Islak saçlarımı yüzümden çekerken " Sen canına mı susadın ?" dedim aynı zamanda kızgın bakışlarımı Colin in yüzüne sabitledim.
"Sen kaşındın ." dedi umursamaz bir tavirda sonrada "Hadi çabuk giyin ve aşşağı gel de birşeyler ye ." diye ekleyerek odadan çıktı.

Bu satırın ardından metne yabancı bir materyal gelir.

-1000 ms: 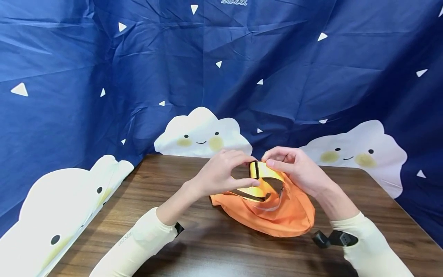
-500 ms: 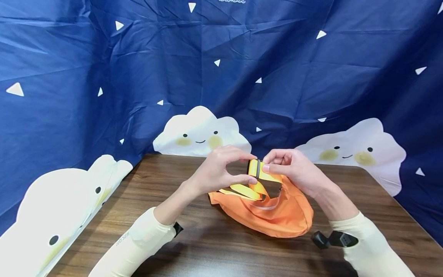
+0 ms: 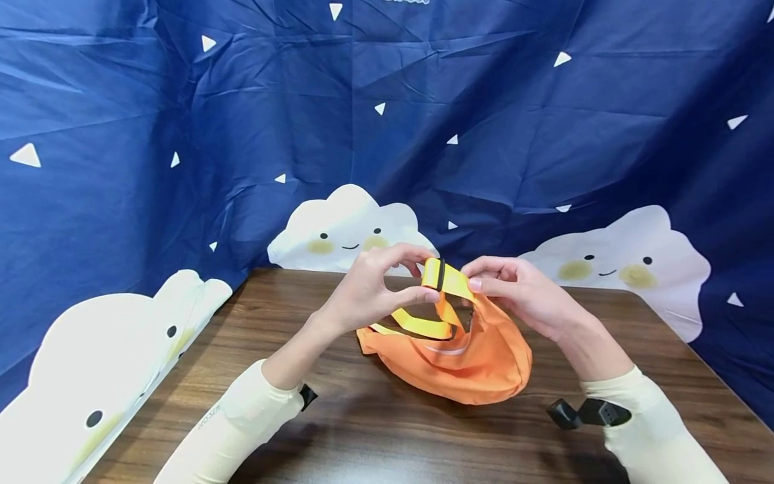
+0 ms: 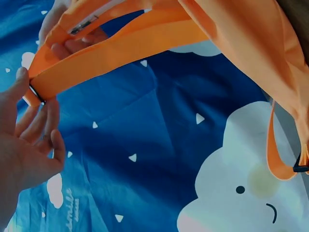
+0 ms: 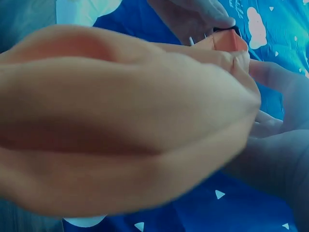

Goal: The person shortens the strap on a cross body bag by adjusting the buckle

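Observation:
An orange fabric waist bag (image 3: 465,376) hangs close over the table, its yellow-orange strap (image 3: 423,327) looped above it. My left hand (image 3: 369,289) pinches the strap between thumb and fingers at a black slide buckle (image 3: 441,275). Opposite it, my right hand (image 3: 526,296) pinches the strap between thumb and index finger, near where it joins the bag. In the left wrist view the strap runs flat from the buckle (image 4: 37,94) past a zipper (image 4: 83,25). The bag's body (image 5: 120,125) fills much of the right wrist view and hides part of the right hand.
A dark wood table (image 3: 363,423) lies under the bag. Behind it hangs a blue cloth (image 3: 302,94) with white triangles and smiling clouds. A second black buckle (image 4: 301,168) with a small strap loop dangles at the bag's far end.
The left hand has risen and shifted left with the buckle. The strap between the hands now slants, and the bag has moved slightly left and up. Both hands keep their hold.

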A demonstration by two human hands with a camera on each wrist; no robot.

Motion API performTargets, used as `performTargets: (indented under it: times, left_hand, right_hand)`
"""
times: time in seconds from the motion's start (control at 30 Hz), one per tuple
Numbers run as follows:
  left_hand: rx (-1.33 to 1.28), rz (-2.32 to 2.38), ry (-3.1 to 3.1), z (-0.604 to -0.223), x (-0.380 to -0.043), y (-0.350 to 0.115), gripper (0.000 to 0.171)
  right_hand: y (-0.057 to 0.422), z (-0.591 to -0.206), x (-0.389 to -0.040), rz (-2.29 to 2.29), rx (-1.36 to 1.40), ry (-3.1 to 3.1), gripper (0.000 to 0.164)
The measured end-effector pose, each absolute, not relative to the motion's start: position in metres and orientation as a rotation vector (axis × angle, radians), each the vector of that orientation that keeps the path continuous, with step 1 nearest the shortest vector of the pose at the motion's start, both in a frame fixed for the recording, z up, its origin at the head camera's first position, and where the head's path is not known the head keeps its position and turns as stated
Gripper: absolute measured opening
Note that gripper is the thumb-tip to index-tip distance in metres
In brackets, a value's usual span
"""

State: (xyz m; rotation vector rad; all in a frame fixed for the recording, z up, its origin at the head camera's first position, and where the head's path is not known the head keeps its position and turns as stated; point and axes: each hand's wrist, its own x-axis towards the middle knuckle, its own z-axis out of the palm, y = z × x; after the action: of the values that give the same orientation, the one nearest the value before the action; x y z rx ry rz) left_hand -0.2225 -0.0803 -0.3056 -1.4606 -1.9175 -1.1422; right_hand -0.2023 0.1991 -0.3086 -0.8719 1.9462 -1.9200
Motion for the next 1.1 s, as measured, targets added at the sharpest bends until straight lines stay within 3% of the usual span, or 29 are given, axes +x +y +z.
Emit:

15 dakikalık sıcak duştan sonra üstünde panda olan tatlı bir tişört altınada açık renk bir kot giyindim. Aynadaki görüntümden memnun kaldığımda aşşağıya indim ve yine sucuklu yumurta yiyerek güne başladım. Günün geri kalanını normal bir şekilde geçirdim. Daha çok dolapların birinde bulduğum BİR GÜN ü okuyarak geçirdim zamanımı. Çünkü anca kitap okuduğum zaman düşüncelerimi babamdan ve yaşadıklarımdan uzak tutabiliyordum. Gece olunca yine biraz rahatlamak adına çatıya çıktım. Çatının üstünde dünkü pozisyonumu aldım ve istem dışı babamı düşünmeye başladım. Yanaklarımdan süzülen sıcaklığa izin verdim. Ne kadar zaman geçti bilmiyorum ama Colin geldi. Yanımda sessizce oturduktan belli bir süre sonra derin bir iç çekti ve konuşmaya başladı.
“Her şey yaklaşık bir yıl önce başladı. Baban kumar yüzünden ilkin arabasını kaybetti. Sonrada onu kazanmak için oynadığı oyundan yazlığınızı. Sonra tekrar devam etti bazılarında kazandı. En son oyununda evinizi. Baban evi vereceğini söyleyip vermeyince işte o gün olanlar oldu. Babanı öldürdüler. Ve onun borcunu ödemek için seni kullanmak istiyorlar. Bilirsin işte kötü işler için. ”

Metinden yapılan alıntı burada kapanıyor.